In tutti questi ambiti le sequenze è bene che siano molto lunghe in modo da poter fare simulazioni più corpose e analisi più affidabili: per questa ragione utilizzare un calcolatore è l’ideale. E qui sorge un grosso problema: il computer è una macchina che esegue istruzioni codificate, come è possibile che generi numeri casuali? Effettivamente, nel caso di sequenze che vengono prodotte da un computer si parla di numeri pseudo-casuali o pseudo-random. Tali sequenze vengono generate da algoritmi i cui risultati, però, riescono a superare una serie di test che verificano, ad esempio, che i numeri generati all’interno della stessa sequenza non siano tra loro correlati. Di questo tipo di algoritmi ne sono stati proposti molti: uno dei primi è il Middle Square (proposto da Von Neumann nel 1946), il quale è piuttosto semplice e si presta bene per fare un esempio.

Middle Square, come tutti i generatori di numeri pseudo-random che conosco, richiede all’utente di inserire un seed, vale a dire un numero da cui partire per il calcolo.
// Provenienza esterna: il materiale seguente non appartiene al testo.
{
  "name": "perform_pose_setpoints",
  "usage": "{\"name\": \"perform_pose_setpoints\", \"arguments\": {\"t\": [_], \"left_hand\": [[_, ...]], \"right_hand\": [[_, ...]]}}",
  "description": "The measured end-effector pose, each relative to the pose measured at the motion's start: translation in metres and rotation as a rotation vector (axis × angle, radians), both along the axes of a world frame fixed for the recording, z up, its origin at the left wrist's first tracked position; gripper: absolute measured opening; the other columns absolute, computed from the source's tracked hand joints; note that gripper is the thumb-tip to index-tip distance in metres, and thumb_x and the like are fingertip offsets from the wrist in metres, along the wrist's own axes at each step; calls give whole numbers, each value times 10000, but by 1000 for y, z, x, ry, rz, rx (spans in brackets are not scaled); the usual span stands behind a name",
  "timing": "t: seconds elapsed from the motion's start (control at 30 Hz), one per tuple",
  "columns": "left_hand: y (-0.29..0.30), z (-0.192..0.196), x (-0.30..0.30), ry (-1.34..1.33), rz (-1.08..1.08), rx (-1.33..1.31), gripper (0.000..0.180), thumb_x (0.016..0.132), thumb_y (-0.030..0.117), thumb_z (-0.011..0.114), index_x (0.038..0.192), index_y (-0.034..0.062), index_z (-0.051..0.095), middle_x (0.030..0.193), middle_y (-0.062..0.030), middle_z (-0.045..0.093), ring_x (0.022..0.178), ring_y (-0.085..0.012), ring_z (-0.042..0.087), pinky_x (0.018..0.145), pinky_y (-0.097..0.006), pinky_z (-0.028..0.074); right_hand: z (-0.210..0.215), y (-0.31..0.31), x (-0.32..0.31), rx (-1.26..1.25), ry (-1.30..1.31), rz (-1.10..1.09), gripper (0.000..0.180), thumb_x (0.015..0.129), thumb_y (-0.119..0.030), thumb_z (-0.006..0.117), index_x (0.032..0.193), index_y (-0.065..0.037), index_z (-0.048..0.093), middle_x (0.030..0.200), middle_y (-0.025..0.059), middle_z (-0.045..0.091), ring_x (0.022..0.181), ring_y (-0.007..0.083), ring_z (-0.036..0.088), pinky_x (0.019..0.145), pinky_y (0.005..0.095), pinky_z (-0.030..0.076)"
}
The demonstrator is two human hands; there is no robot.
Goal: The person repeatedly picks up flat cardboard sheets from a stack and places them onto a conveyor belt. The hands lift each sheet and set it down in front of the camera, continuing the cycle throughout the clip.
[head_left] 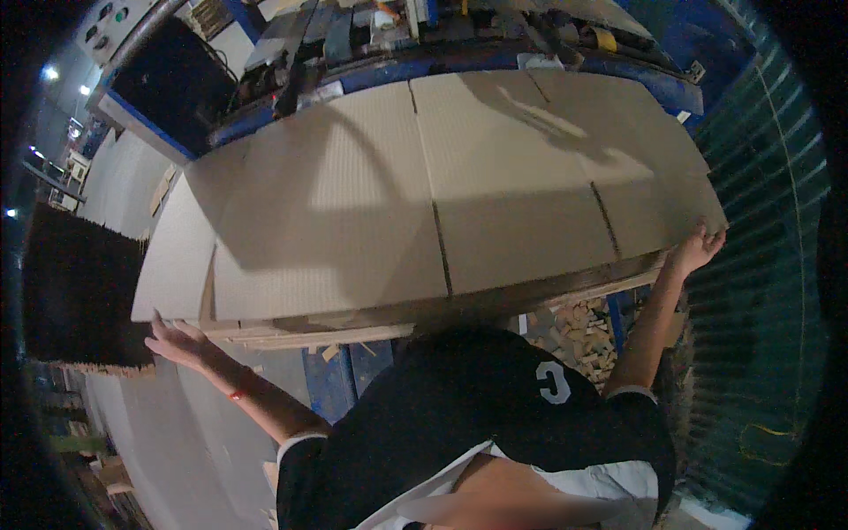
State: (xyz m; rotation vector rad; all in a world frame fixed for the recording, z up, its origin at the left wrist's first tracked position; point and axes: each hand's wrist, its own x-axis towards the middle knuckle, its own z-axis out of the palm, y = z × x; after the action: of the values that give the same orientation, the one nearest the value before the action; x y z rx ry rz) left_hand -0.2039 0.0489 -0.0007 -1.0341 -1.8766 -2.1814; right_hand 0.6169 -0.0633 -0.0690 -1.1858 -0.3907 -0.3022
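Note:
A wide, flat brown cardboard sheet (353, 212) with slots and crease lines lies across in front of me. Its far edge reaches a blue machine. At the near left corner my left hand (179, 343) holds the edge, thumb up against it and the other fingers partly below. My right hand (700, 250) grips the near right corner, its fingers curled on the edge. Beneath the sheet, more layers of cardboard (327, 336) show along the near side. Shadows fall over the sheet's upper face.
The blue machine (353, 84) with rollers and belts stands beyond the sheet. A dark stack (84, 287) is at the left, a green corrugated wall (760, 327) at the right. Cardboard scraps (579, 340) lie below the sheet, near blue metal parts (331, 384).

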Motion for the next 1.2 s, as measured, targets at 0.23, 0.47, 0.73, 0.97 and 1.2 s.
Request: {"name": "perform_pose_setpoints", "arguments": {"t": [0.23,0.47,0.73,0.97,1.2], "left_hand": [[14,-27,-68,-453,-450,-172,416,819,138,544,1173,-70,483,1118,-135,542,924,-223,544,758,-285,480],[-54,5,40,-317,-661,-18,329,801,70,594,1115,-7,531,1101,-116,563,972,-208,545,862,-364,441],[-48,-9,197,1209,-948,-550,482,756,-46,511,1217,94,527,1293,-122,479,1221,-319,421,1026,-435,306],[-29,4,212,1305,-962,-551,506,771,-11,501,1263,106,486,1338,-94,435,1255,-297,378,1045,-437,285],[49,2,214,1185,-928,-431,653,695,-17,583,1313,130,430,1351,-118,406,1249,-313,375,1046,-446,284]], "right_hand": [[84,-9,-35,125,366,394,487,800,-36,569,1263,-42,419,1240,139,468,1110,308,468,917,450,406],[121,-75,-165,-579,-280,111,395,783,-108,598,1156,-5,518,1124,121,563,1009,255,538,857,395,428],[62,-31,-216,-944,-1541,843,407,710,-211,654,1110,-162,598,1246,72,522,1172,293,471,975,423,379],[48,-3,-189,-1097,-1474,960,573,766,-423,601,1248,-135,484,1348,85,412,1258,297,360,1033,458,287],[57,93,-182,-1151,-1544,839,765,747,-646,477,1320,-145,401,1408,108,320,1298,324,281,1056,490,212]]}}
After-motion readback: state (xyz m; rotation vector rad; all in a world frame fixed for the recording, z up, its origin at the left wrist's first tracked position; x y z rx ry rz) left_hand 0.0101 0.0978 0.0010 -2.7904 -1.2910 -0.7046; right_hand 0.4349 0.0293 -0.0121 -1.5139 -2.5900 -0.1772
Di questo numero (il primo della sequenza) di, supponiamo, 6 cifre, computa il quadrato e il termine successivo della sequenza è rappresentato dalle 6 cifre centrali del quadrato calcolato. E così via…Non è nulla di complicato da descrivere, ma non è un buon algoritmo (perlomeno non lo è più) in quanto è possibile entrare in loop periodici e per essere vagamente valido il numero di cifre che deve avere ogni numero deve essere piuttosto alto.
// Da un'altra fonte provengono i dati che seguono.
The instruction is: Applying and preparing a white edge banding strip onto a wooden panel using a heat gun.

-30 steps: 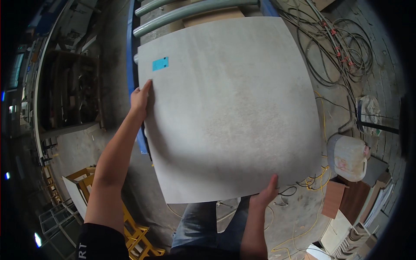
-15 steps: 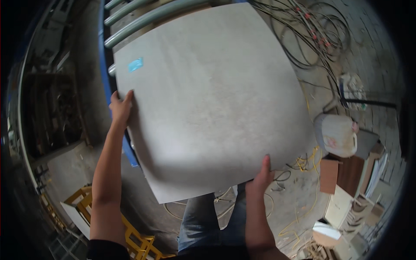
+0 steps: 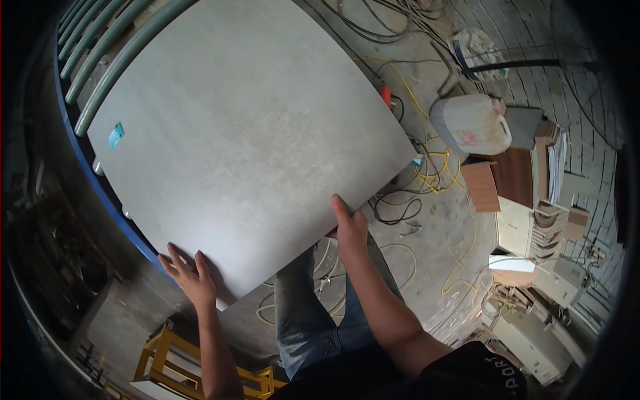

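A large pale grey flat panel [image 3: 260, 133], with a blotchy stain in its middle and a small blue sticker [image 3: 116, 135] near its left edge, lies on a roller conveyor [image 3: 113, 77]. My right hand [image 3: 350, 230] grips the panel's near edge, thumb on top and the fingers hidden underneath. At the left edge, close to the near corner, my left hand [image 3: 192, 277] rests with its fingers spread, touching the side of the panel beside the conveyor's blue frame [image 3: 107, 193].
On the right stands a whitish plastic jug [image 3: 470, 123] beside stacked board offcuts [image 3: 517, 177]. Black cables and a yellow cord [image 3: 467, 267] lie over the floor. A yellow metal frame [image 3: 170, 353] stands at the lower left.
My view has swung, so the panel appears farther left and turned. My left hand has slid along the left edge toward the near corner; my right hand keeps the near edge.
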Tool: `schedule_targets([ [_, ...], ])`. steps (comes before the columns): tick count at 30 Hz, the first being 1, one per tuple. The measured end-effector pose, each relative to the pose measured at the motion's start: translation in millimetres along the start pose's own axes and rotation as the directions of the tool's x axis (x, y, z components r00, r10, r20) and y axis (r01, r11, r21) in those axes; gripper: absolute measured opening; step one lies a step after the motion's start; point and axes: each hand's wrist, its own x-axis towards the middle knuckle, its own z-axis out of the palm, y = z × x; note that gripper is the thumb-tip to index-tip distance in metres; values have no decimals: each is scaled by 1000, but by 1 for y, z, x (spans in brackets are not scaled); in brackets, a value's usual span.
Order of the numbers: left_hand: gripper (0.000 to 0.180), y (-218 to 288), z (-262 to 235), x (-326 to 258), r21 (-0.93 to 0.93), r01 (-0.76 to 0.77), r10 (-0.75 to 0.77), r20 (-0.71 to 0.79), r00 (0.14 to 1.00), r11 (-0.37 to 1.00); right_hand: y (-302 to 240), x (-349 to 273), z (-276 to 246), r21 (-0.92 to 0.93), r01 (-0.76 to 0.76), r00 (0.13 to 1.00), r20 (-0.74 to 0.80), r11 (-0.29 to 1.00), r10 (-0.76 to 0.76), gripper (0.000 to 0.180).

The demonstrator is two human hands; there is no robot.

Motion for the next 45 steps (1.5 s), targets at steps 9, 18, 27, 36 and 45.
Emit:
schedule_targets([
  [9, 66, -10, 7, 3, -55, 82, -79, 57, 995, 995, 2, 4, 9, -66, -120, 993, -14, 991, 119, 58],
  [18, 69, -16, 9, 2, -63, 58, -51, 101, 994, 996, 16, 14, -5, -168, -175, 981, 51, 970, 186, 58],
  [27, 68, 67, 30, 8, 101, -442, 419, 186, 889, 891, 24, 22, -31, -85, -53, 991, 121, 995, 63, 54],
  [36, 71, 265, 113, 53, 113, -752, 708, 272, 652, 649, 126, 132, -210, -405, -126, 953, 203, 906, 223, 38],
  [45, 72, 311, 169, 76, 82, -834, 794, 269, 545, 545, 132, 401, -351, -938, 331, 933, 342, 100, 114, 27],
])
I metodi più noti sono quelli appartenenti alla categoria dei metodi lineari congruenti (proposti da Lehmer nel 1948) abbreviati LCG. Questi metodi richiedono un seed per costruire una sequenza secondo questa regola:

xn+1 = (a xn + c) mod m,  n≥0,

Dove a, c ed m sono numeri interi. Il problema di questo metodo consiste nel fatto che la scelta dei parametri è cruciale ed è molto difficile prevedere quali siano le conseguenze della scelta di un particolare set di parametri. E’ stato inoltre dimostrato che si presentano particolari correlazioni: in particolare tutti i numeri di una sequenza tendono a disporsi su iperpiano di dimensione collegata alla scelta di m. In realtà questo tipo di generatori viene comunque utilizzato, ma non per simulazioni di esperimenti fisici o per applicazioni crittografiche (proprio a causa di queste correlazioni).
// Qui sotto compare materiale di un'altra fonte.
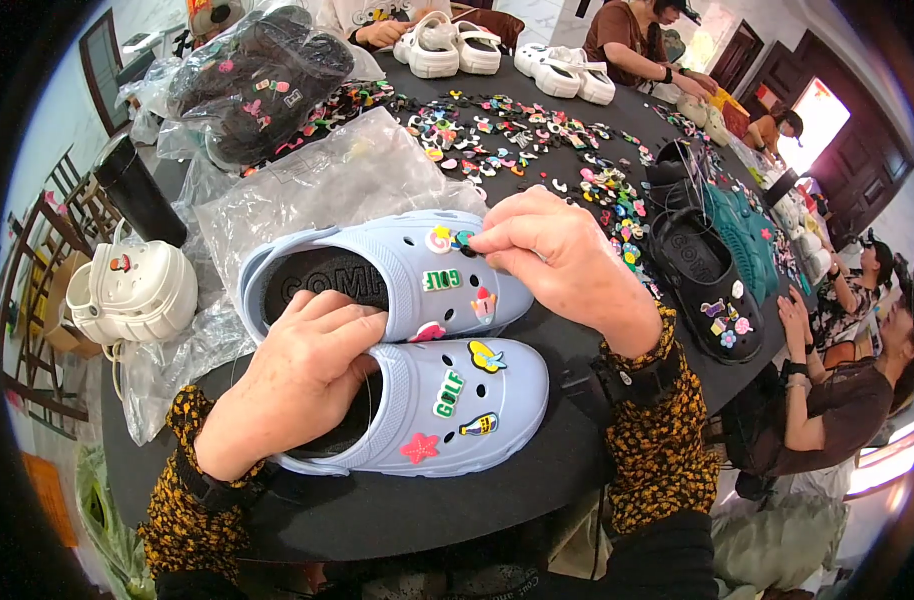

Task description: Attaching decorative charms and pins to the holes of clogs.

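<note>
A pair of light blue clogs lies before me, toes to the right. The far clog [372, 236] carries several charms on its upper; the near clog [517, 395] bears a banana charm [487, 356], a bottle charm [479, 425] and a red starfish charm [420, 447]. My left hand [292, 375] is closed at the clogs' openings, fingers reaching into the far one; its thumb is mostly hidden. With thumb and forefinger, my right hand [567, 262] pinches a small dark green shoe charm [463, 241] at the far clog's upper, beside a yellow star charm [439, 238].
Loose charms [487, 135] cover the black table [457, 515]. A clear plastic bag [327, 180] lies behind the clogs, bagged black clogs [262, 90] beyond. White clogs [142, 290] and a black bottle [137, 190] stand left, black clogs [712, 290] right. Other people sit around the table.
</note>
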Motion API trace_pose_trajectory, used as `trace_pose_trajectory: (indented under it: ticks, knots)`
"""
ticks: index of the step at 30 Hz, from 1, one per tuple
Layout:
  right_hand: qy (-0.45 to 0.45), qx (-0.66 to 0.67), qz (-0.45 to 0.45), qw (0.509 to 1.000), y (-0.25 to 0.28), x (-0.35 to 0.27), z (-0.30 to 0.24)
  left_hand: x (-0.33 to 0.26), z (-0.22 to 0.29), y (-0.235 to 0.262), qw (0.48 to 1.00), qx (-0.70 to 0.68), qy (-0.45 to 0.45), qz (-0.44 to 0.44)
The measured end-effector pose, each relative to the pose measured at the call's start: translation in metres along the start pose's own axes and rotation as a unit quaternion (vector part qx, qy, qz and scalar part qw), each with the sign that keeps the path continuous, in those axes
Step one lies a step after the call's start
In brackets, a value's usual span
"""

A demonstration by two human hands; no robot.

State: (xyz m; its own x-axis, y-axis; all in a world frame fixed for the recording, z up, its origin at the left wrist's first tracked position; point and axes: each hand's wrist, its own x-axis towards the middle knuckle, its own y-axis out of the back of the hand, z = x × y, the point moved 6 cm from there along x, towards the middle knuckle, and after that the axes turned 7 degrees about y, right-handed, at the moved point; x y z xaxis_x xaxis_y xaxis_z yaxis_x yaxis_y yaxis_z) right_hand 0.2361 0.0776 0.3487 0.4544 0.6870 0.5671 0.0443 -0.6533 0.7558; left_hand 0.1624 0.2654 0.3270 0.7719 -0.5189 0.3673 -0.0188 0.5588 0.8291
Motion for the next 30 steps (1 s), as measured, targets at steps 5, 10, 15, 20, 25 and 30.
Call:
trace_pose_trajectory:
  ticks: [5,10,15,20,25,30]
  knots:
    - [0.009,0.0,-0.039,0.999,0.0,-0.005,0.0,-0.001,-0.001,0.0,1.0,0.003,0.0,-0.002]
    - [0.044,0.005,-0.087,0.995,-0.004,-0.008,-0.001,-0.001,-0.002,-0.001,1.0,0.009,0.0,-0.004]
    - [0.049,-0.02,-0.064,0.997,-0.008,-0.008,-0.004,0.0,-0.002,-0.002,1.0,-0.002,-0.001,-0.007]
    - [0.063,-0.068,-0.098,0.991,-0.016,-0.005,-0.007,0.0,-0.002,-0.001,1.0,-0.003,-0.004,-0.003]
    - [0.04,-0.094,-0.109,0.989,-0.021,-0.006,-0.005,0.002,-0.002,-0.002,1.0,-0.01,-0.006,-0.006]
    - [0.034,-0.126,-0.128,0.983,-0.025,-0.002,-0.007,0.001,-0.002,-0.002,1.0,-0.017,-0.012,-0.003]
In questa animazione è rappresentata la generazione di numeri casuali con un algoritmo di tipo LCG. Si può osservare che all'aumentare dei numeri generati questi tendono a disporsi su un piano.

Ma allora cosa si utilizza per le simulazioni di esperimenti? In realtà ogni framework di analisi dati ha fatto le sue scelte (e spesso ne offrono all’utente anche più di una). Tuttavia al momento lo strumento migliore a disposizione di chi vuole generare numeri casuali è l’algoritmo Mersenne Twister presentato nel 1997 da M. Matsumoto and T. Nishimura il quale consiste in una variante dei generatori LCG, ma che non presenta la criticità legata alla disposizione su iperpiani e ha superato tutti i più severi test di casualità.